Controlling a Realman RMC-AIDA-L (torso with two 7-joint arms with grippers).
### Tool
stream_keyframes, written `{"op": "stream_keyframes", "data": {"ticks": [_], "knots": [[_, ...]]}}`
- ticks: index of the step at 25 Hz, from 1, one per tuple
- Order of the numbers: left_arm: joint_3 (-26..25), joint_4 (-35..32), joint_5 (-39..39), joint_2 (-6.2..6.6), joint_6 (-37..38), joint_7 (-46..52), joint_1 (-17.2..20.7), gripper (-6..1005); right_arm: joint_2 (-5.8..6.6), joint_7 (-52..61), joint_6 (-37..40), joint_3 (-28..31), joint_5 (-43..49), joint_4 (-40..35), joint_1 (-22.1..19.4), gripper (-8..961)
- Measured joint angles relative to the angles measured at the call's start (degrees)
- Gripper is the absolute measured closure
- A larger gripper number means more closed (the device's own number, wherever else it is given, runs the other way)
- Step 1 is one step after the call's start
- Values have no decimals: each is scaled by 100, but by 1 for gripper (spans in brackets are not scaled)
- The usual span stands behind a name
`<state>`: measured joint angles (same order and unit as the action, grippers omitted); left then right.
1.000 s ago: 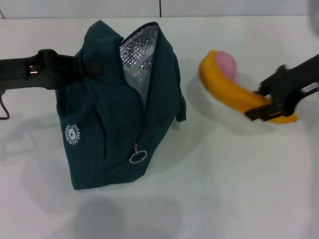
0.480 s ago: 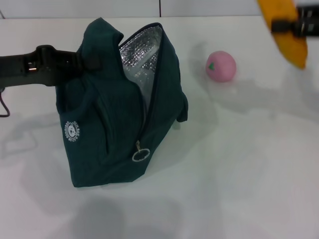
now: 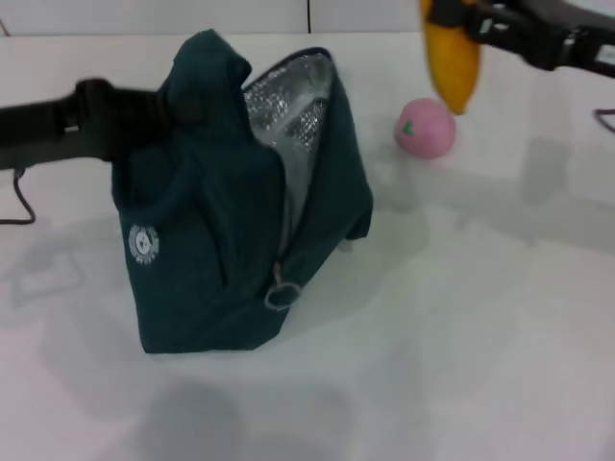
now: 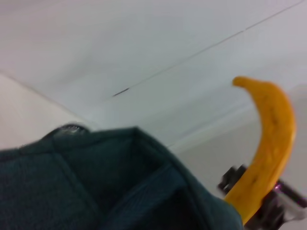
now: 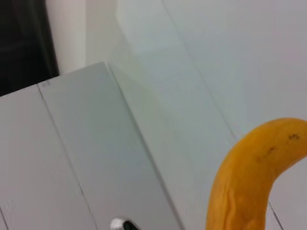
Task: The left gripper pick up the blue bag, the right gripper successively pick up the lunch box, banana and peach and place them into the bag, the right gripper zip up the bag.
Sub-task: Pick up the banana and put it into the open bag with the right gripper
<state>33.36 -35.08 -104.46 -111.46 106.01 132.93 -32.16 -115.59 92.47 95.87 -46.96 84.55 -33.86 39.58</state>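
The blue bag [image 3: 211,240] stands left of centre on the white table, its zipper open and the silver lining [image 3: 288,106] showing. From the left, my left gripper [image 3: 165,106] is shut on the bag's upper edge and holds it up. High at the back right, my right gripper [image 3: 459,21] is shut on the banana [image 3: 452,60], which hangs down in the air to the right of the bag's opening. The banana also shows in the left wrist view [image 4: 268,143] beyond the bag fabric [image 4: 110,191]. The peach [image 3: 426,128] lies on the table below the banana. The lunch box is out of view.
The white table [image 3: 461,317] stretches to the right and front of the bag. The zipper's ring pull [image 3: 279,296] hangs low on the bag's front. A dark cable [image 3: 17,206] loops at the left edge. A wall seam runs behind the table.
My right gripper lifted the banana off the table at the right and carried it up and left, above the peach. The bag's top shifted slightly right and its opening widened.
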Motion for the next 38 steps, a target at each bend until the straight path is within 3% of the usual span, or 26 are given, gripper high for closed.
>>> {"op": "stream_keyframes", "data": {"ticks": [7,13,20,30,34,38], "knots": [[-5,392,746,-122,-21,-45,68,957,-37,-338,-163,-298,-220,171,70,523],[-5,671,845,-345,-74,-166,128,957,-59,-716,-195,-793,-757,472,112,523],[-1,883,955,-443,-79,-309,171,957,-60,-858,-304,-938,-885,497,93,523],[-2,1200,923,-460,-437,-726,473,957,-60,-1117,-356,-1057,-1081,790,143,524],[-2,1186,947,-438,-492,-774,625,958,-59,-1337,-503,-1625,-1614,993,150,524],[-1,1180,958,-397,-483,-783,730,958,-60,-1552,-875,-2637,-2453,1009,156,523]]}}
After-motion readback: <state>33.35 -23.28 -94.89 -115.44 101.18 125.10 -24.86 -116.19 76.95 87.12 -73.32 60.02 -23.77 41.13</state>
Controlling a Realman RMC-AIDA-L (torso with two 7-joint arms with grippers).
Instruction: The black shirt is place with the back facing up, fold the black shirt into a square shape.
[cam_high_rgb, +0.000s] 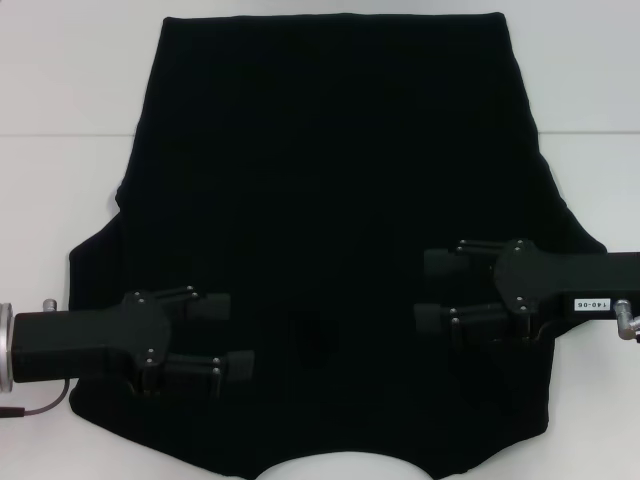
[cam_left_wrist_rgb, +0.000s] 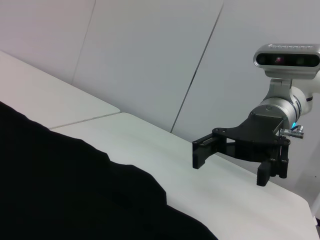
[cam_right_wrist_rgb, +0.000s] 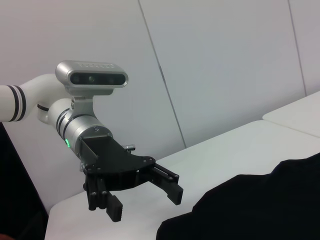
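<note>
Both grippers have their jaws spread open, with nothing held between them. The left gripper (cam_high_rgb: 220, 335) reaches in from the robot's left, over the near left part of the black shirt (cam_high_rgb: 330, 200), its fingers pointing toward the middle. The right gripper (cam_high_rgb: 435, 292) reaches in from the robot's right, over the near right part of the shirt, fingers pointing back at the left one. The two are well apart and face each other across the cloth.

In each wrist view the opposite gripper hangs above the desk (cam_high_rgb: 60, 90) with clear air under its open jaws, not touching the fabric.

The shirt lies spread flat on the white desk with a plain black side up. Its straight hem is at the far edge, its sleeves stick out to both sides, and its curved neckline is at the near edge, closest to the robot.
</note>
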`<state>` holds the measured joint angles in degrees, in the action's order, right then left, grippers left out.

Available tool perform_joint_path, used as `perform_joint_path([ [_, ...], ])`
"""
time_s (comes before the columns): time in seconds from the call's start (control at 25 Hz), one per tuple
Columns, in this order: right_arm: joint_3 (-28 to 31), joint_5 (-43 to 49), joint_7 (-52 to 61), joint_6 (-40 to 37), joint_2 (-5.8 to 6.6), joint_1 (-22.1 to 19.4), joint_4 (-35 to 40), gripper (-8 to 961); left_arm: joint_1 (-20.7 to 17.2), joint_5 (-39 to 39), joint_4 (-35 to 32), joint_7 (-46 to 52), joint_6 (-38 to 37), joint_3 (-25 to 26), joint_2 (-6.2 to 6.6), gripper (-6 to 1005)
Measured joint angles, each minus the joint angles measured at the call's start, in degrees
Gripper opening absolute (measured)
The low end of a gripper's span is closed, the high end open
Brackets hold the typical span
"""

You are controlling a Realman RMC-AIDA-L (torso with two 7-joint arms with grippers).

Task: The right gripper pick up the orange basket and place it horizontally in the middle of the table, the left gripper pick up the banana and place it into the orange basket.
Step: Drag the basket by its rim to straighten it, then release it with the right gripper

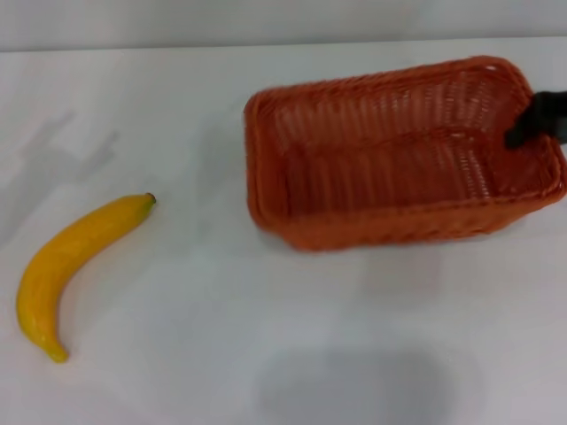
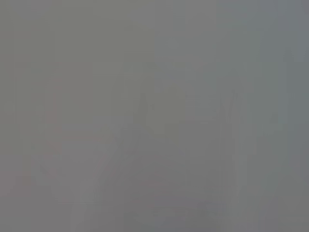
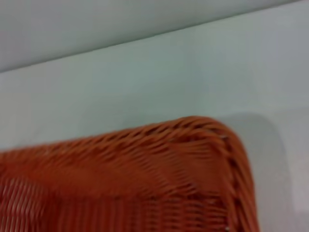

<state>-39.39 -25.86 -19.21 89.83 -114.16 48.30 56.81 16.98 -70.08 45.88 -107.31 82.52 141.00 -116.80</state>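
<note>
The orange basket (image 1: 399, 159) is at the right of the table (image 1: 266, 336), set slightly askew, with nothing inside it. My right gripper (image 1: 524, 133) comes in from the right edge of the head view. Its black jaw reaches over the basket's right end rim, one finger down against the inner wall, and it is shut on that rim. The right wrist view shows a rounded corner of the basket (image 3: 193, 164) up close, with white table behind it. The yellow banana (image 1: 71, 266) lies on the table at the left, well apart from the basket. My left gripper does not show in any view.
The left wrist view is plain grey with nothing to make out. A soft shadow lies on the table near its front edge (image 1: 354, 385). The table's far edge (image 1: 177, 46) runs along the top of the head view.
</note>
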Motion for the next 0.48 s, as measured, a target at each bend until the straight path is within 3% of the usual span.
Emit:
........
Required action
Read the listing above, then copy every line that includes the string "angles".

Written response
- Measured joint angles relative to the angles measured at the call's start (degrees)
`<state>`: measured joint angles (same order and unit as the action, grippers omitted); left then right.
`<state>` holds the measured joint angles in degrees, in the action's order, right then left, grippers left out.
Measured joint angles, each minus the joint angles measured at the call's start, in degrees

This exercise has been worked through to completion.